Consolidating is not automatically the right move for every family. It is a real decision with trade-offs, and it deserves a careful look. Here are the questions to weigh.

When consolidating before the deadline may make sense

  • You think your income might drop in the coming years, or it is already tight, and you want the safety of payments tied to what you earn.
  • You want to keep the option of loan forgiveness through an income-driven plan over the long term.
  • You are pursuing Public Service Loan Forgiveness, which requires qualifying payments on a Direct Consolidation Loan.

When you may want to pause and think harder

  • Consolidating can reset progress. If you are already far along toward a forgiveness goal, consolidating can restart that clock. Check where you stand first.
  • It changes your interest setup. A consolidation loan gets a new fixed rate based on a weighted average of your old loans. Understand the new rate before you commit.
  • You are comfortable with a standard payment and do not expect to need an income-based plan. In that case, the urgency is lower.

Because the right answer depends on your numbers, this is a good moment to look at your full picture. You can map out how Parent PLUS fits alongside your other funding with a free CollegeLens plan, which helps you see the real cost of each piece before you decide.

Steps to Take Before June 30, 2026

If you decide that keeping income-driven repayment open is worth it, here is a simple path to follow.

  1. Log in to your federal loan account. Go to the official federal student aid website and review your current Parent PLUS loans, balances, and servicer.
  2. Confirm what type of loans you have. Only federal Parent PLUS loans are part of this deadline. Private loans follow their own rules.
  3. Start the consolidation application early. Because processing takes time, do not wait until late June. Give yourself a cushion of several weeks.
  4. Choose Income-Contingent Repayment when prompted, since that is the income-driven plan Parent PLUS consolidation loans can access.
  5. Keep records. Save confirmation numbers and dates so you can prove your timing if questions come up later.
  6. Make your first payment on time once the new plan begins, so your income-driven status sticks.

If any step feels confusing, your loan servicer can walk you through it at no cost. You should never have to pay a company to consolidate federal loans. Anyone charging a fee to do this for you is selling you something you can do for free.

A Word for Families Still Filing Aid

If your child is just starting college and you have not borrowed yet, the same deadline math applies to the new borrowing caps, but your most powerful move is to borrow less in the first place. Squeeze every dollar of grants and scholarships before turning to PLUS loans. Make sure you have completed the FAFSA, since it is the gateway to federal grants, work-study, and lower-cost student loans that come before Parent PLUS in the funding order.

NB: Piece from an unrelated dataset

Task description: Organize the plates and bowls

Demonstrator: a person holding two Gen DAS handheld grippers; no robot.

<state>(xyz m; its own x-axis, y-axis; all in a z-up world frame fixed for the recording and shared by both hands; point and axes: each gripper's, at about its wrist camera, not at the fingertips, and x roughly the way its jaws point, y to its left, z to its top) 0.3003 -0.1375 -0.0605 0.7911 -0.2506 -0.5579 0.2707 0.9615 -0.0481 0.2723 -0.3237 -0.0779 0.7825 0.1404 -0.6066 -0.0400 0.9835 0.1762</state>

It also helps to understand how parent borrowing compares to other choices. Our guides on what parents must know before co-signing a student loan and federal versus private student loans can help you weigh the options side by side.

The Bottom Line

The July 1, 2026, rules reshape Parent PLUS loans in three ways: new borrowing caps, a new repayment plan that excludes parents, and a closing door on income-driven repayment. The single most time-sensitive piece is that last one. If you have Parent PLUS loans and there is any chance you will want payments tied to your income someday, look closely at consolidating before June 30, 2026.

You do not have to figure this out alone, and you do not have to decide in a panic. Pull up your loan details, run your numbers, and ask your servicer questions. A short afternoon of homework now could protect your family's budget for years. For more on the broader changes coming this summer, see our countdown to the July 1 federal loan changes.

You are doing a hard thing by planning ahead. That care for your family is exactly what will get you through this.